Data decisione, Autorità: 20.01.2005, PRPEN

Titolo:

portato un coltello a serramanico attraverso un valico senza la necessaria autorizzazione

COLTELLO A SERRAMANICO UTILIZZABILE CON UNA SOLA MANO

art. 33 cpv. 1 LARM

Incarto n.

10.2004.362/CEG

DA

Bellinzona gennaio 2005

Sentenza

In nome

della Repubblica e Cantone

del Ticino

Il Giudice della Pretura penale

Giovanni Celio

sedente con il segretario Flavio Biaggi per giudicare

ACCU 1

prevenuta colpevole di violazione della legge federale sulle armi, gli accessori di armi e le munizioni,

per avere, attraverso il valico stradale di __________, portato nella sua borsetta un coltello a serramanico, senza essere al beneficio della necessaria autorizzazione d’importazione e del permesso di porto d’armi valido sul territorio elvetico;

fatti avvenuti a __________, valico doganale di __________, il 15 agosto 2004;

reato previsto dall’art. 33 cpv. 1 LArm in relazione con l’art. 27 cpv. 1 LArm;

perseguito con decreto d’accusa del 6 settembre 2004 no. DA 2949/2004 del AINQ 1 che propone la condanna:

1. Alla multa di fr. 200.-- (duecento).

2. Al pagamento della tassa di giustizia di fr. 50.-- (cinquanta) e delle spese giudiziarie di fr. 50.-- (cinquanta).

3. Ordina la confisca del coltello a serramanico, sequestratole dalla polizia il 15 agosto 2004;

vista l’opposizione al decreto d’accusa interposta tempestivamente dall’accusata in data 7 settembre 2004;

indetto il dibattimento per il 20 gennaio 2005 al quale l’accusata – regolarmente citata per via raccomandata 10 dicembre 2004 – non è comparsa, mentre il Procuratore pubblico con lettera 14/15 dicembre 2004 ha rinunciato ad intervenire al pubblico dibattimento, postulando nel contempo la conferma del decreto d'accusa impugnato;

proceduto nelle forme contumaciali;

posti a giudizio i seguenti quesiti:

1. E’ ACCU 1 autrice colpevole di violazione della legge federale sulle armi, gli accessori di armi e le munizioni, per avere, attraverso il valico stradale di __________, portato nella sua borsetta un coltello a serramanico, senza essere al beneficio della necessaria autorizzazione d’importazione e del permesso di porto d’armi valido sul territorio elvetico?

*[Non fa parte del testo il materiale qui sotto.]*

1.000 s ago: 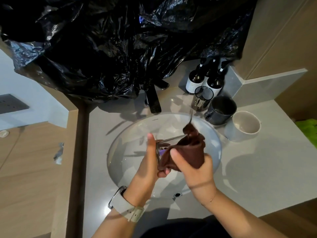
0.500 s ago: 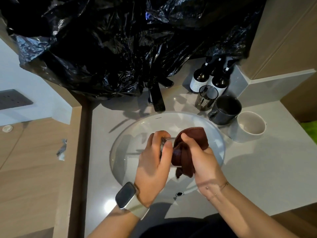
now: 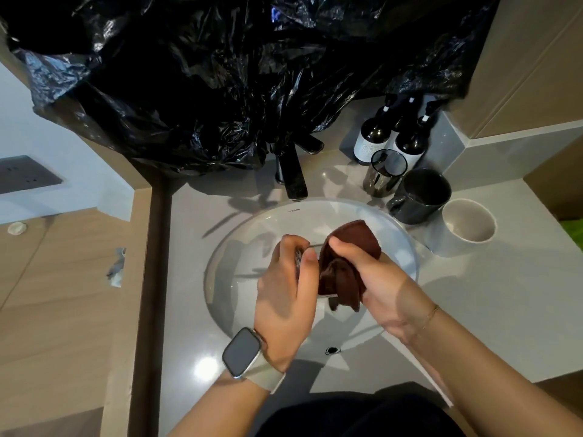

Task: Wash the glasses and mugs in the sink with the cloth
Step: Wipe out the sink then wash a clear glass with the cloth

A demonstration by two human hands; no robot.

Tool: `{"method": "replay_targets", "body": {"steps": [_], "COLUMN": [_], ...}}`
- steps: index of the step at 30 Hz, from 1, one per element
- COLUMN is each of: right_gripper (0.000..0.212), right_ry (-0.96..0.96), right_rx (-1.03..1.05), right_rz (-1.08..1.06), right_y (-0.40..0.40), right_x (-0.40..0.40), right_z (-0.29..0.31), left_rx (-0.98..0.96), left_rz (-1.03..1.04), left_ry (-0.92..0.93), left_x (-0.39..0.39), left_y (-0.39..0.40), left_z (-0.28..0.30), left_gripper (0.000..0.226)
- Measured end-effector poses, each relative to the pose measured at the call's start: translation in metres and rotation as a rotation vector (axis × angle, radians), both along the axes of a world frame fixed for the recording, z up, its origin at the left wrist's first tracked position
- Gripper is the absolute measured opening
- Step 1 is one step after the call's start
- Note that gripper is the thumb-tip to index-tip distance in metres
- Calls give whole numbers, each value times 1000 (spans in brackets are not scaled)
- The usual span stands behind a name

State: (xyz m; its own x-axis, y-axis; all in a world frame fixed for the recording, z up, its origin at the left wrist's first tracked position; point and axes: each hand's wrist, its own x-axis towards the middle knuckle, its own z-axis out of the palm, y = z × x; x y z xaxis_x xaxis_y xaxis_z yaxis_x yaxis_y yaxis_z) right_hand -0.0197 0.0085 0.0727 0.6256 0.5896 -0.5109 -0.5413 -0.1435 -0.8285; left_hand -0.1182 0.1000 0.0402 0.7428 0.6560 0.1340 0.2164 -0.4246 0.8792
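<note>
Over the round white sink (image 3: 239,247), my left hand (image 3: 287,294) grips a clear glass (image 3: 299,263), mostly hidden behind its fingers. My right hand (image 3: 381,288) holds a dark brown cloth (image 3: 347,263) bunched against the glass's open side. On the counter at the back right stand a second clear glass (image 3: 385,171), a dark grey mug (image 3: 421,195) and a pale grey mug (image 3: 463,227), all upright and apart from my hands.
A black tap (image 3: 293,176) juts over the sink's far rim. Dark pump bottles (image 3: 372,137) stand behind the glass in the corner. A big black plastic bag (image 3: 220,74) hangs above the tap. Grey counter (image 3: 520,294) spreads to the right; a wooden ledge lies left.
My left hand has turned so its back and the watch face up, fingers curled over the glass. The cloth has bunched closer against the glass, and both hands sit slightly nearer the sink's middle.
</note>
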Motion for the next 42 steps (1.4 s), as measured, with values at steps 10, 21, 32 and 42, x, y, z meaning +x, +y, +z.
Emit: {"method": "replay_targets", "body": {"steps": [10, 21, 32, 42], "right_gripper": [35, 12, 32, 28], "right_ry": [-614, 53, -223, 312], "right_rx": [-21, -28, -124, -11], "right_rz": [336, 227, 88, 146], "right_y": [-20, -20, -32, -24], "right_x": [-12, -16, -51, -29], "right_z": [-15, -1, -23, -14], "left_rx": [-835, -437, -1027, -175], "left_rz": [163, 216, 134, -89], "left_ry": [129, -17, -25, -3], "left_x": [21, -17, -21, -38], "left_y": [10, -36, -31, -21], "left_z": [18, -19, -5, -34], "left_gripper": [50, 36, 47, 43]}}
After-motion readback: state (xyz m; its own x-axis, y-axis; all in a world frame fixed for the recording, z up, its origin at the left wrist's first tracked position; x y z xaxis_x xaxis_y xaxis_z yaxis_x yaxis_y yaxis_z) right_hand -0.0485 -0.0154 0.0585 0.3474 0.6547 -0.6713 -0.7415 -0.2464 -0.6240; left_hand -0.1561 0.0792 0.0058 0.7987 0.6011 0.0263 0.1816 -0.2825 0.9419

2. In caso di risposta affermativa, deve, e se sì, in quale misura essere ridotta la pena proposta?

3. Deve essere ordinata la confisca del coltello a serramanico, sequestrato dalla Polizia il 15 agosto 2004?

4. L'eventuale condanna va iscritta a casellario giudiziale e, se sì, quando e a quali condizioni potrà avvenire la cancellazione?

5. A chi vanno caricate le tasse e le spese?

Letti ed esaminati gli atti,

visti gli art. 49 cifra 3 e 4, 58 CP; 4 cpv. 1 lett. C, 27 cpv. 1 e 33 cpv. 1 lett. a LArm; 9 e segg., 273 e segg CPP; 39 LTG;

rispondendo affermativamente ai quesiti posti sub 1, 3 e 4; negativamente al quesito posto sub 2;

dichiara ACCU 1

autrice colpevole di violazione della legge federale sulle armi, gli accessori di armi e le munizioni (art. 33 cpv. 1 lett. a LArm in relazione con gli art. 4 cpv. 1 lett. c e 27 cpv. 1 LArm), per avere, attraverso il valico stradale di __________, il 15 agosto 2004, portato nella sua borsetta un coltello a serramanico, senza essere al beneficio della necessaria autorizzazione d’importazione e del permesso di porto d’armi valido sul territorio elvetico;

condanna ACCU 1

1. alla multa di fr. 200.-- (duecento);

2. al pagamento della tassa di giustizia di fr. 50.-- e delle spese giudiziarie di fr. 100.-- per complessivi fr. 150.—(centocinquanta);

ordina l'iscrizione della condanna a casellario giudiziale, che sarà cancellata entro un anno se la condannata avrà pagato la multa e tenuto buona condotta (art. 49 cifra 4 CP);

la confisca del coltello a serramanico, sequestrato dalla Polizia il 15 agosto 2004;

assegna alla condannata il termine di tre mesi per il pagamento della multa e la avverte che in caso di mancato pagamento entro il termine la pena sarà commutata in arresto;

avverte le parti del diritto di presentare, tramite questo giudice, dichiarazione di ricorso alla Corte di cassazione e revisione penale entro il termine di cinque giorni e del diritto di richiedere, entro lo stesso termine, la motivazione della sentenza.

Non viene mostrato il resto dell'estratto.